Alba Berlin verliert knapp in der Euroleague: Der Schleicher macht den Unterschied
Alba Berlin macht ein großes Spiel gegen Anadolu Istanbul. Am Ende entscheidet ein Mann die spannende Begegnung.
Seine Brille ließ Aito Garcia Reneses auch diesmal im Etui. Der Trainer von Alba Berlin ist mit seinen 73 Jahren nicht mehr der Jüngste, sein Augenlicht hat ihm schon öfter zu schaffen gemacht. Vor einer Woche noch hatte das beim Euroleague-Spiel seines Teams in St. Petersburg dazu geführt, dass er auf dem Aufstellungsbogen versehentlich den Namen von 2,13-Meter-Center Kresimir Nikic angekreuzt hatte anstatt den von Aufbauspieler Martin Hermannsson mit seinen 1,91 Metern – Alba musste ohne Spielmacher aufs Parkett.
Am Donnerstagabend jedoch traf Reneses mit seinem Kuli das richtige Kästchen, und Hermannsson stand kurz vor 20 Uhr mit seinen vier Alba-Kollegen aus der Startformation auf dem Parkett, als die Euroleague-Hymne das Spiel gegen den souveränen Tabellenführer Anadolu Istanbul ankündigte. Knapp zwei Stunden später hatten die Berliner das Spitzenteam ein zweites Mal nach der knappen 105:106-Hinrundenniederlage ins Wanken gebracht, unterlagen aber vor 9343 Fans in der Arena am Ostbahnhof am Ende mit 86:99 (21:32, 26:18, 18:29, 21:20).
Unter den Namen auf dem Spielberichtsbogen fehlten auch diesmal auf beiden Seiten ein paar prominente – vor allem aber der momentan wohl am meisten gefürchtete der gesamten Euroleague: Shane Larkin. Der explosive Aufbauspieler von Anadolu – mit knapp 22 Punkten pro Spiel der Topscorer unter Europas Basketball-Elite – wurde nicht mehr rechtzeitig fit, was angesichts des gleichzeitigen Ausfalls von seinem Berliner Pendant Peyton Siva nicht die schlechteste Nachricht für Alba war.

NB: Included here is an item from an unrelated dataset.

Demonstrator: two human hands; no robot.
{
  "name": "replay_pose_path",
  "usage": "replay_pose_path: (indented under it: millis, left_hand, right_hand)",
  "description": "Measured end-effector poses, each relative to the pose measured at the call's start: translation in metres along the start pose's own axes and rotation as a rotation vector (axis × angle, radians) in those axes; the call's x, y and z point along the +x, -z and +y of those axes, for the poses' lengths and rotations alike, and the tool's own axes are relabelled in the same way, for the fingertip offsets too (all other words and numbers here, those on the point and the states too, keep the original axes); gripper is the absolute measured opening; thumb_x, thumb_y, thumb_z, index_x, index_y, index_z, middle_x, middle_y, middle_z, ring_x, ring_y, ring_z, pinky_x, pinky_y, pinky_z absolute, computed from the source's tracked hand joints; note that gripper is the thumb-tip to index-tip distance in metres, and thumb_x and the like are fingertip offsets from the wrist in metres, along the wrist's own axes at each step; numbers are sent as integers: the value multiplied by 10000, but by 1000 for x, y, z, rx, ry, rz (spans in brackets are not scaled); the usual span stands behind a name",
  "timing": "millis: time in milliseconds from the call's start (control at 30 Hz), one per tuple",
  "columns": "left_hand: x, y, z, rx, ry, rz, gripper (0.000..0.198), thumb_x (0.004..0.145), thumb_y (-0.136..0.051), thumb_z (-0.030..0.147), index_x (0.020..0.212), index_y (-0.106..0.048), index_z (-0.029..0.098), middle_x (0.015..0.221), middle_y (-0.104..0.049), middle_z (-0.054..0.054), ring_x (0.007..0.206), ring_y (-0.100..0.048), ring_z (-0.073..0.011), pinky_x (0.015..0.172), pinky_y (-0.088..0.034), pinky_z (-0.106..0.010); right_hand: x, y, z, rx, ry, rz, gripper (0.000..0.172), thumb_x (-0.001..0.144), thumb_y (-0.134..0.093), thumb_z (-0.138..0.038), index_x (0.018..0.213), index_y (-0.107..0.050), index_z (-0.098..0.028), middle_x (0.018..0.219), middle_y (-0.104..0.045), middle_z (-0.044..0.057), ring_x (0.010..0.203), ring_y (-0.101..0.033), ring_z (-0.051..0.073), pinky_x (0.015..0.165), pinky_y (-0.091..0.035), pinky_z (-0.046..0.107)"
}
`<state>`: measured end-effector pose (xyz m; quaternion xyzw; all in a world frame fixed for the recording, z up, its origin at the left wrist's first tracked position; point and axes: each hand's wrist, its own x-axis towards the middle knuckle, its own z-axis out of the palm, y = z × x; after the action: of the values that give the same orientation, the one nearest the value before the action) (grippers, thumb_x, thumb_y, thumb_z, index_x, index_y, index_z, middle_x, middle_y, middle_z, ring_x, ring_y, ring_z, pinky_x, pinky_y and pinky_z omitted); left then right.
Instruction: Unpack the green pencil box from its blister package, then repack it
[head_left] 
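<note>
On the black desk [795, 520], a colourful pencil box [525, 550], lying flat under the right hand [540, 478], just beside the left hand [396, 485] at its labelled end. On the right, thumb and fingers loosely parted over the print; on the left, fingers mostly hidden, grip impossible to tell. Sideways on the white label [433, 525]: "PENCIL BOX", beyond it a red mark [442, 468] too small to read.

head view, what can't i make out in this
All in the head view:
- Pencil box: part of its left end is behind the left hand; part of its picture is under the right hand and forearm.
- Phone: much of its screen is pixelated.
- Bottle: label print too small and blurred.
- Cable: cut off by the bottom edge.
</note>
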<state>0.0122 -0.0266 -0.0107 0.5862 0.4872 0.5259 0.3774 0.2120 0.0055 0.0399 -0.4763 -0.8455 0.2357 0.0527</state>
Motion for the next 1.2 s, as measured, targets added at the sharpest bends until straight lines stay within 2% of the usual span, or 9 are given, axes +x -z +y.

Ein packendes Spielmacherduell gab es dann aber trotzdem zu sehen. Schließlich hatte es Martin Hermannsson dank der Reneses'schen Ankreuzkünste ja aufs Feld geschafft und knüpfte mit 19 Punkten und acht Assists an seine starken Leistungen der vergangenen Spiele an. Auf der anderen Seite war es der serbische Nationalspieler Vasilije Micic, der das Spiel in seiner Hand hatte und für Alba kaum zu verteidigen war.
Micic macht 23 Punkte und legt neun Mal auf
Er trieb sein Team in der ersten Halbzeit an und schlich sich immer wieder durch die Berliner Defensive. Ob er selbst abschloss oder seinen Teamkollegen die Bälle servierte – es funktionierte. Geschickt stellte er sich die riskante Berliner Verteidigung zurecht und bediente den deutschen Nationalcenter Tibor Pleiß kurz vor Ende des ersten Viertels zum 32:21.
Aber weniger Risiko? Nicht mit Alba. Die Berliner waren weiterhin auf Ballgewinne aus, und Rokas Giedraitis machte zu Beginn des zweiten Viertels mit seinen schnellen Händen dann gleich dreimal Beute. Es folgten einfache Punkte, und die Berliner waren beim 28:32 wieder im Spiel.
Zu Beginn der zweiten Halbzeit kam dann auch Martin Hermannsson in Fahrt und sorgte für die ersten sieben Alba-Punkte im dritten Viertel. Dann jedoch drehten die Gäste wieder auf. Micic riss das Spiel erneut an sich und fand in Adrien Moerman unter dem Korb den passenden Abnehmer. Punkt um Punkt bauten die Gäste ihre Führung aus.
So ging es mit 79:65 ins Schlussviertel. Da taten die Berliner zwar alles, um Istanbul noch einmal in die Bredouille zu bringen – aber der abgezockte Schleicher Vasilije Micic hatte alles unter Kontrolle. Zwei Minuten vor Ende zog er geschickt ein unsportliches Foul und machte mit den Freiwürfen zum 93:81 alles klar. 23 Punkte und neun Assists hatte er am Ende auf dem Konto – da konnte nicht einmal Martin Hermannsson mithalten.